Characterizing undiagnosed chronic obstructive pulmonary disease: a systematic review and meta-analysis
- PMID: 29415723
- PMCID: PMC5803996
- DOI: 10.1186/s12931-018-0731-1
Characterizing undiagnosed chronic obstructive pulmonary disease: a systematic review and meta-analysis
Abstract
Background: A significant proportion of patients with chronic obstructive pulmonary disease (COPD) remain undiagnosed. Characterizing these patients can increase our understanding of the 'hidden' burden of COPD and the effectiveness of case detection interventions.

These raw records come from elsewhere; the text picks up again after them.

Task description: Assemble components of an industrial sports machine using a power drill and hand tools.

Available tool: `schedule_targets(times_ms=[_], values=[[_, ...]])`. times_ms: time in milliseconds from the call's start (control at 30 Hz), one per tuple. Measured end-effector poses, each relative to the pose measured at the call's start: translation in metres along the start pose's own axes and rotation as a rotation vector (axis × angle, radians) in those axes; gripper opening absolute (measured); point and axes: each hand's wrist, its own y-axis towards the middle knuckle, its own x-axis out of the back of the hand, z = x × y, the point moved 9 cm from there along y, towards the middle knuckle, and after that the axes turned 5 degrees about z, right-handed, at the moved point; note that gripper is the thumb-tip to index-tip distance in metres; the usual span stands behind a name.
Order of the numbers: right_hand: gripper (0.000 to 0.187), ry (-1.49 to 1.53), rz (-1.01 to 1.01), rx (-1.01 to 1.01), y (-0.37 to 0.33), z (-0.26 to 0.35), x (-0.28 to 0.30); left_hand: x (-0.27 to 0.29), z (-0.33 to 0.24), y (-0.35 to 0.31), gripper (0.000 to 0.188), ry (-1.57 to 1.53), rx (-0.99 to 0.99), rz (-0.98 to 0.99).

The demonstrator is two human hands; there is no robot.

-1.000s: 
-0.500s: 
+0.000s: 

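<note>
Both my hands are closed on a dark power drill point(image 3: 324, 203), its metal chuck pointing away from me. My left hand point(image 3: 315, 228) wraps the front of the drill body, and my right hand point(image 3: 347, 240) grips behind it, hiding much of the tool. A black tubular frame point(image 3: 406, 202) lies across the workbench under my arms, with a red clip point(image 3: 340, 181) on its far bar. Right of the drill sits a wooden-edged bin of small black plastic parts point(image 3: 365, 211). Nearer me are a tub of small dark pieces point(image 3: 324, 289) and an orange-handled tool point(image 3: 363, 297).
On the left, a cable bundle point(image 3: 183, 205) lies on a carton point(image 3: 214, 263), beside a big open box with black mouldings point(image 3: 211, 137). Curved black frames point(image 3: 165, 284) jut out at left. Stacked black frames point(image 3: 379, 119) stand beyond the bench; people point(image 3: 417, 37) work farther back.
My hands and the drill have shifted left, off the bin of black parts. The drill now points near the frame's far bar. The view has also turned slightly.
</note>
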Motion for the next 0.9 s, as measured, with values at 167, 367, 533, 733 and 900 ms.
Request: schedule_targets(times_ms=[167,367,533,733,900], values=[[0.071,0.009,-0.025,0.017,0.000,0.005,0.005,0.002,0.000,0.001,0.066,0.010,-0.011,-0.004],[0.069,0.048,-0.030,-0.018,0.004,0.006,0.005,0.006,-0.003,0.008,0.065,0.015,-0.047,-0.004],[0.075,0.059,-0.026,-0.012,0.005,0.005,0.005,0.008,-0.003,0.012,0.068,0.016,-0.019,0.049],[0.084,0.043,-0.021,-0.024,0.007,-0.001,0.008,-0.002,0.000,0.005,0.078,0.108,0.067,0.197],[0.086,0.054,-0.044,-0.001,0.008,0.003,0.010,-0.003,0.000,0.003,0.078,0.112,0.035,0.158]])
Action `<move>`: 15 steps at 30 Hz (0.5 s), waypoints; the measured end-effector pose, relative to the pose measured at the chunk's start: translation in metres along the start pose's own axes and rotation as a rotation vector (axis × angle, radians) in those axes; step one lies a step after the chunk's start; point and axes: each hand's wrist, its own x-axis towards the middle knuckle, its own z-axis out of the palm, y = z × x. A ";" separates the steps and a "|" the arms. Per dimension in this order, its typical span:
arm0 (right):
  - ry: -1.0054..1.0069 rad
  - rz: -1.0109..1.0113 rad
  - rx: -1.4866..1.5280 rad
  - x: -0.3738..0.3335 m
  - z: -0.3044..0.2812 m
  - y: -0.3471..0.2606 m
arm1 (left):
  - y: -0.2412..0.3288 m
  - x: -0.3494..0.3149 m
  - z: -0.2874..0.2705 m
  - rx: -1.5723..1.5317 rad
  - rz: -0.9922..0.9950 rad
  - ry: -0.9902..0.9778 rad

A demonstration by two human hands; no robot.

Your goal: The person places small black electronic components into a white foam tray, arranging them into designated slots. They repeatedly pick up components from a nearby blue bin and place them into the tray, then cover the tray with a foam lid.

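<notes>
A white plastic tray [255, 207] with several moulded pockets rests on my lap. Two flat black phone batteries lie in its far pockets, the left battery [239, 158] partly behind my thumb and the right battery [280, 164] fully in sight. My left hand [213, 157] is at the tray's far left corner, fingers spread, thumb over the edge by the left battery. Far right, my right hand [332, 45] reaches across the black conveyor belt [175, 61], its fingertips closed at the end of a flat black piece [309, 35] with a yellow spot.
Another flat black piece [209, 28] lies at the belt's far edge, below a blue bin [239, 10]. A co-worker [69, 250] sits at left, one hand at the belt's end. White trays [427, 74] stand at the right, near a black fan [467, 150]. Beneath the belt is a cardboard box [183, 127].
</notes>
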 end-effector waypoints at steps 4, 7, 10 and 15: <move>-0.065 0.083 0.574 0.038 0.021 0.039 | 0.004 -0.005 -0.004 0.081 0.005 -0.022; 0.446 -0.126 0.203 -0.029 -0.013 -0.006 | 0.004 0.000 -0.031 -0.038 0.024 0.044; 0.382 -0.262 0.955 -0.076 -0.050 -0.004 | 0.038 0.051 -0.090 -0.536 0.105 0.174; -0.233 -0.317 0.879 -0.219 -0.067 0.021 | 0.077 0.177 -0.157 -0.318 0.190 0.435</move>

Methods: We conducted a systematic review and meta-analysis to compare patient and disease factors between patients with undiagnosed persistent airflow limitation and those with diagnosed COPD. We searched MEDLINE and EMBASE for observational studies of adult patients meeting accepted spirometric definitions of COPD. We extracted and pooled summary data on the proportion or mean of each risk factor among diagnosed and undiagnosed patients (unadjusted analysis), and coefficients for the adjusted association between risk factors and diagnosis status (adjusted analysis).
Results: Two thousand eighty-three records were identified through database searching and 16 articles were used in the meta-analyses. Diagnosed patients were less likely to have mild (v. moderate to very severe) COPD (odds ratio [OR] 0.30, 95%CI 0.24-0.37, 6 studies) in unadjusted analysis. This association remained significant but its strength was attenuated in the adjusted analysis (OR 0.72, 95%CI 0.58-0.89, 2 studies). Diagnosed patients were more likely to report respiratory symptoms such as wheezing (OR 3.51, 95%CI 2.19-5.63, 3 studies) and phlegm (OR 2.16, 95% CI 1.38-3.38, 3 studies), had more severe dyspnea (mean difference in modified Medical Research Council scale 0.52, 95%CI 0.40-0.64, 3 studies), and slightly greater smoking history than undiagnosed patients. Patient age, sex, current smoking status, and the presence of coughing were not associated with a previous diagnosis.
Conclusions: Undiagnosed patients had less severe airflow obstruction and fewer respiratory symptoms than diagnosed patients. The lower disease burden in undiagnosed patients may significantly delay the diagnosis of COPD.
Keywords: Chronic Obstructive Pulmonary Disease; Delayed diagnosis; Diagnostic errors; Differential diagnosis; Meta-analysis; Risk factors; Systematic review.
Conflict of interest statement
Ethics approval and consent to participate
Is not required because this study does not include analysis of individual data.
Consent for publication
Not applicable.
Competing interests
The authors declare that they have no competing interests.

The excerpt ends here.